Aim of the task
One number alone answers this: the count of lines below in which the word "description" is found.

━━ Given information

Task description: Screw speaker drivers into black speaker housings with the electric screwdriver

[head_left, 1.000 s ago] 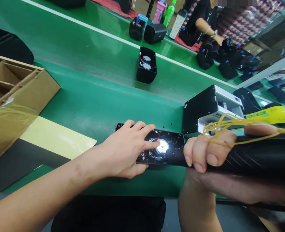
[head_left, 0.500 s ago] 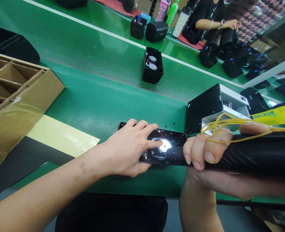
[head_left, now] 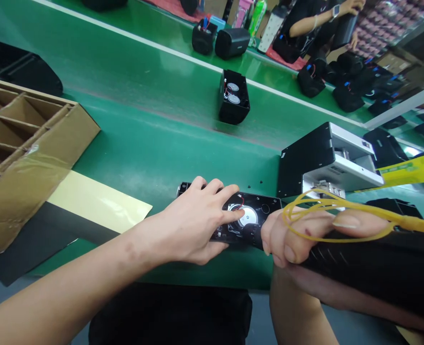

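A flat black panel (head_left: 267, 203) with a round silver speaker (head_left: 248, 216) and thin wires lies on the green bench. My left hand (head_left: 200, 218) spans its left part, thumb at the near edge, fingers spread over the top and one fingertip by the speaker. Wrapped around a thick black power tool (head_left: 370, 268) is my right hand (head_left: 301, 235). The tool's dark round nose (head_left: 253, 234) is over the panel beside the speaker, and its tip is hidden. A looped yellow cord (head_left: 326, 201) hangs across my right fingers.
Right of the panel stands a black and silver machine (head_left: 305, 158). An open black speaker box (head_left: 234, 98) sits further back. On the left are a divided cardboard box (head_left: 53, 143) and a pale yellow sheet (head_left: 100, 201). A co-worker's arm (head_left: 314, 24) shows across the bench (head_left: 143, 129).
My right hand has brought the tool left and lower, its nose now over the panel. My left hand keeps its hold. The co-worker's hands have moved up, with a dark object between them.
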Demonstrator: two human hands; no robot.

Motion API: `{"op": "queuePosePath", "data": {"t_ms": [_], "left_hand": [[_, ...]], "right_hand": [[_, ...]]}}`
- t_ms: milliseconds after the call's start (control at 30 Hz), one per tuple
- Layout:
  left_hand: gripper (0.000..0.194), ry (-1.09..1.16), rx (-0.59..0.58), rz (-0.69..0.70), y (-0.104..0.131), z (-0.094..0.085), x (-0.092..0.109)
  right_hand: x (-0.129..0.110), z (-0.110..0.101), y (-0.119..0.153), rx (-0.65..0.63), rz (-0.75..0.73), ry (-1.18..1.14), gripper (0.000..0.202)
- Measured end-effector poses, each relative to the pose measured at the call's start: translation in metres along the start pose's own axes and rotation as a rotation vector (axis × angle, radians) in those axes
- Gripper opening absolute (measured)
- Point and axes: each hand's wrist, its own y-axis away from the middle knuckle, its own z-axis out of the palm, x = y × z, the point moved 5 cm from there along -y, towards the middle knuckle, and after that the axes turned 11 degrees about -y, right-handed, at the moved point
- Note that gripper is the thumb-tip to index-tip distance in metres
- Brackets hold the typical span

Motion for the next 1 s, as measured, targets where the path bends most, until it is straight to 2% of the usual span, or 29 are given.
{"op": "queuePosePath", "data": {"t_ms": [133,233,300,467,600,733,767,900,933,1000], "left_hand": [[0.051,0.007,0.005,-0.005,0.001,0.000,0.000],[0.050,0.013,0.010,-0.009,0.001,0.001,0.000],[0.049,0.011,0.013,-0.008,0.000,0.001,0.000],[0.047,0.004,0.012,-0.008,0.000,0.001,0.001],[0.048,0.003,0.010,-0.002,0.000,0.000,0.002],[0.049,-0.004,0.014,-0.007,0.000,-0.001,0.001],[0.049,-0.001,0.017,-0.009,0.000,-0.002,0.001],[0.052,0.026,0.025,-0.014,0.002,-0.001,0.001],[0.053,0.029,0.026,-0.017,0.003,-0.001,0.001],[0.057,0.028,0.026,-0.026,0.003,0.001,0.001]], "right_hand": [[0.001,-0.004,0.000,0.087,0.059,-0.061,0.038],[0.005,-0.003,-0.003,0.063,0.126,-0.108,0.046],[0.005,0.000,-0.007,-0.013,0.177,-0.109,0.050],[0.008,0.006,-0.011,-0.255,0.439,-0.082,0.055],[0.006,-0.002,-0.013,-0.266,0.403,-0.069,0.055],[0.010,-0.002,-0.009,-0.374,0.358,-0.061,0.054],[0.012,-0.001,-0.008,-0.339,0.334,-0.064,0.051],[0.013,-0.002,0.002,0.054,0.145,-0.075,0.044],[0.011,-0.001,0.005,0.116,0.096,-0.073,0.043],[0.003,-0.003,0.009,0.141,0.018,-0.069,0.032]]}}
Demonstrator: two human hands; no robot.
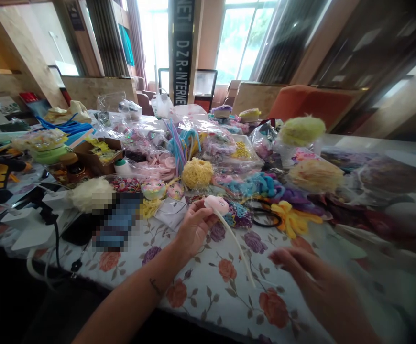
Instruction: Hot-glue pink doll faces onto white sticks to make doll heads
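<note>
In the middle of the head view, my left hand (195, 229) is closed, pinching a small pale pink doll head (220, 204) with a painted face. From the head a thin cream-coloured strip (237, 239) hangs down over the flowered tablecloth (208, 291). My right hand (308, 272) hovers at the lower right, apart from the strip. Motion blurs it; its fingers look stretched out and I see nothing in them. Just behind the doll head lies a bag of small coloured pieces (239, 215), and a fluffy yellow ball (197, 173) sits farther back.
At left are a phone with a blurred-out screen (118, 224), a cream pompom (93, 193), a white power strip (32, 229) with cables, and a yellow-black glue gun (2, 177). Yellow fuzzy stems (290, 217) and black rings (267, 217) lie at right. Plastic bags of craft parts crowd the back.
</note>
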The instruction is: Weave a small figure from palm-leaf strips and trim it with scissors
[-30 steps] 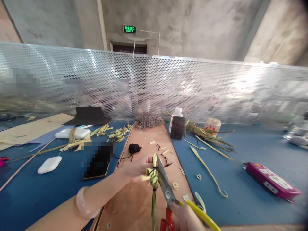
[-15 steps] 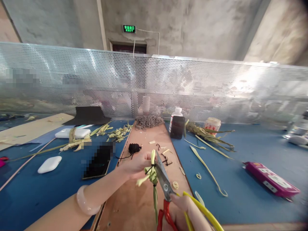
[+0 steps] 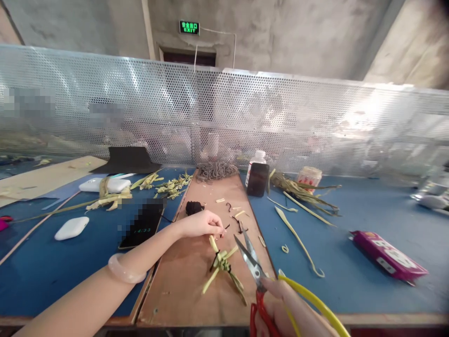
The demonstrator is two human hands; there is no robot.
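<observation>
A pale green knotted leaf piece (image 3: 221,261), tied with black thread, lies on the brown board (image 3: 185,295). Just above it is my left hand (image 3: 205,223), its fingers pinched together near a short dark bit of thread; what they hold is too small to make out. My right hand (image 3: 284,304) grips red-handled scissors (image 3: 257,276), whose blades are slightly apart and point up and left, to the right of the leaf piece. A yellow loop (image 3: 315,299) passes by my right hand.
Behind my left hand sits a black thread ball (image 3: 194,207). Left are a phone (image 3: 142,227) and a white case (image 3: 72,228). Right are dry leaves (image 3: 301,194), a purple packet (image 3: 387,257) and a bottle (image 3: 257,161) behind a dark phone (image 3: 257,179). A perforated metal screen (image 3: 140,107) stands behind.
My left hand has let go of the leaf piece, which now lies on the board. The scissors have moved right, away from it, and their blades have parted.
</observation>
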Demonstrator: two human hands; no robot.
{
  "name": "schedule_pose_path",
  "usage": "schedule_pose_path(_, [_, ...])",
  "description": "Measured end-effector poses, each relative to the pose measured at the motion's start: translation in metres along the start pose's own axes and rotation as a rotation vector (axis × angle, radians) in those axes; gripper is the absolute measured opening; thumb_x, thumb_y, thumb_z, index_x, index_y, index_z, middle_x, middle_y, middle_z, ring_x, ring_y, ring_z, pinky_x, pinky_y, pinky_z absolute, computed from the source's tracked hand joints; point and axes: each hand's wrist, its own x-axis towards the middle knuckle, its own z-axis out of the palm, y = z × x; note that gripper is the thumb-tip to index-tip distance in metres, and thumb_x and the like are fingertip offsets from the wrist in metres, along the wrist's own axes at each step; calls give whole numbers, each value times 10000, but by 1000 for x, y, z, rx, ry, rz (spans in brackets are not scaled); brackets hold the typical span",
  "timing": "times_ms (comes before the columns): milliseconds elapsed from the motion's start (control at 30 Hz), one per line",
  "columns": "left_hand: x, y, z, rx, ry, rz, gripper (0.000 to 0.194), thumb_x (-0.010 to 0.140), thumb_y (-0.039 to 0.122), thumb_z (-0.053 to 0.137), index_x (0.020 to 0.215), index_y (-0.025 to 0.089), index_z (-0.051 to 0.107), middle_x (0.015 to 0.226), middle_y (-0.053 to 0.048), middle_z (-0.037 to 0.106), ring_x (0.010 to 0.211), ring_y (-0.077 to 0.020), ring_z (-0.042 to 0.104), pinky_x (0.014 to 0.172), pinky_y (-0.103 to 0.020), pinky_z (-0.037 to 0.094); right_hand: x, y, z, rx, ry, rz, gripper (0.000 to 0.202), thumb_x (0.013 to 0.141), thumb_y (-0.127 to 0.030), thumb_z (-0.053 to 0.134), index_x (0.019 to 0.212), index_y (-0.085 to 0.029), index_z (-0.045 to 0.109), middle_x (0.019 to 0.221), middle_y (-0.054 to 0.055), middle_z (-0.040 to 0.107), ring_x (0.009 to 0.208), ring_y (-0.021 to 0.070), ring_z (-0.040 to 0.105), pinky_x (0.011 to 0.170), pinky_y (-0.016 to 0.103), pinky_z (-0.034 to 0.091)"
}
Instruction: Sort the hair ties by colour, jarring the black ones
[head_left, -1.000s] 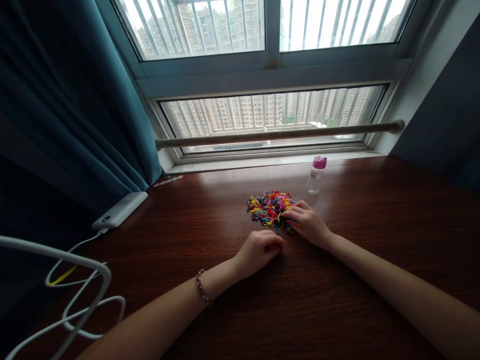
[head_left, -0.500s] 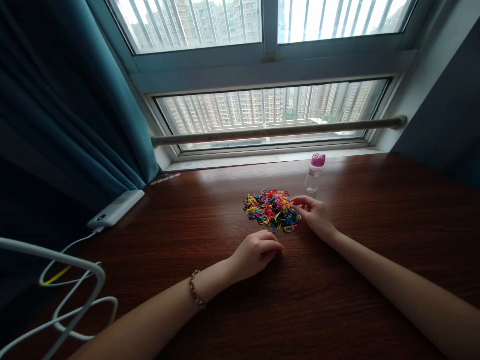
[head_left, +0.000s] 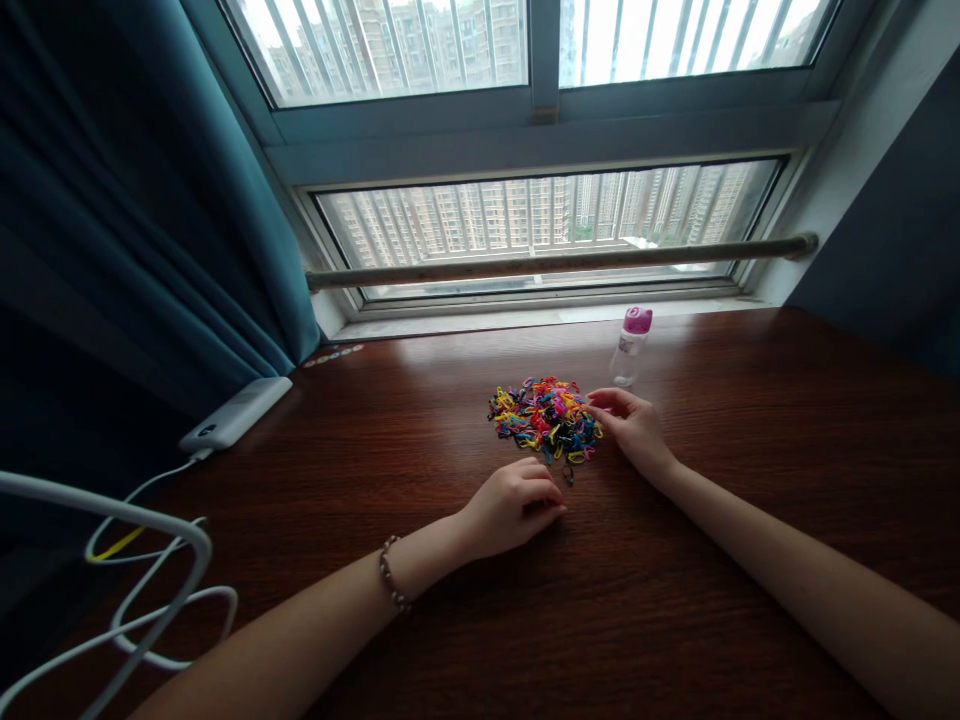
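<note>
Right now, the pile of small colored bands (head_left: 534,418) sits near the middle of the surface (head_left: 675,600), and the other places read as on a clock face centered on it. At three o'clock, the right hand (head_left: 634,432) touches the pile's edge, its thumb and forefinger drawn close together as in a pinch; whether they grip a band I can't make out. At seven o'clock, the left hand (head_left: 514,508) rests with its fingers loosely curled and its thumb near the forefinger; its inside is hidden, so I can't say whether it holds anything. A dark loop (head_left: 568,475) lies at five o'clock, just beside the left fingertips and apart from them. The bottle (head_left: 631,347) with a pink cap stands upright at two o'clock, beyond the right hand. A bracelet (head_left: 391,575) circles the left wrist.
</note>
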Motion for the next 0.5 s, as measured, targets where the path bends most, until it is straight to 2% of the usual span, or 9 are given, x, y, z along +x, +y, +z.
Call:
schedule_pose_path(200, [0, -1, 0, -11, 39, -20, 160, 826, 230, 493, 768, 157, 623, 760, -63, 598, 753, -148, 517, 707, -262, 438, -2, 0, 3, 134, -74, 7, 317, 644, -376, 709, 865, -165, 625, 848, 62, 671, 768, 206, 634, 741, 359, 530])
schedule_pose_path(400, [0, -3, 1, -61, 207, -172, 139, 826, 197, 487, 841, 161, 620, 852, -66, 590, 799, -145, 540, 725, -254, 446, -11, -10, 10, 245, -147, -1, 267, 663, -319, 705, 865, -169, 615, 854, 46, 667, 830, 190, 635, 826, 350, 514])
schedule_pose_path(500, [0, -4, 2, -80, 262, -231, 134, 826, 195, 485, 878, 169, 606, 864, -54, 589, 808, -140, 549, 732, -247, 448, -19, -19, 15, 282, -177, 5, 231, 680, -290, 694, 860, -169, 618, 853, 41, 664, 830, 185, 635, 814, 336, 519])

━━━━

Answer to this problem
2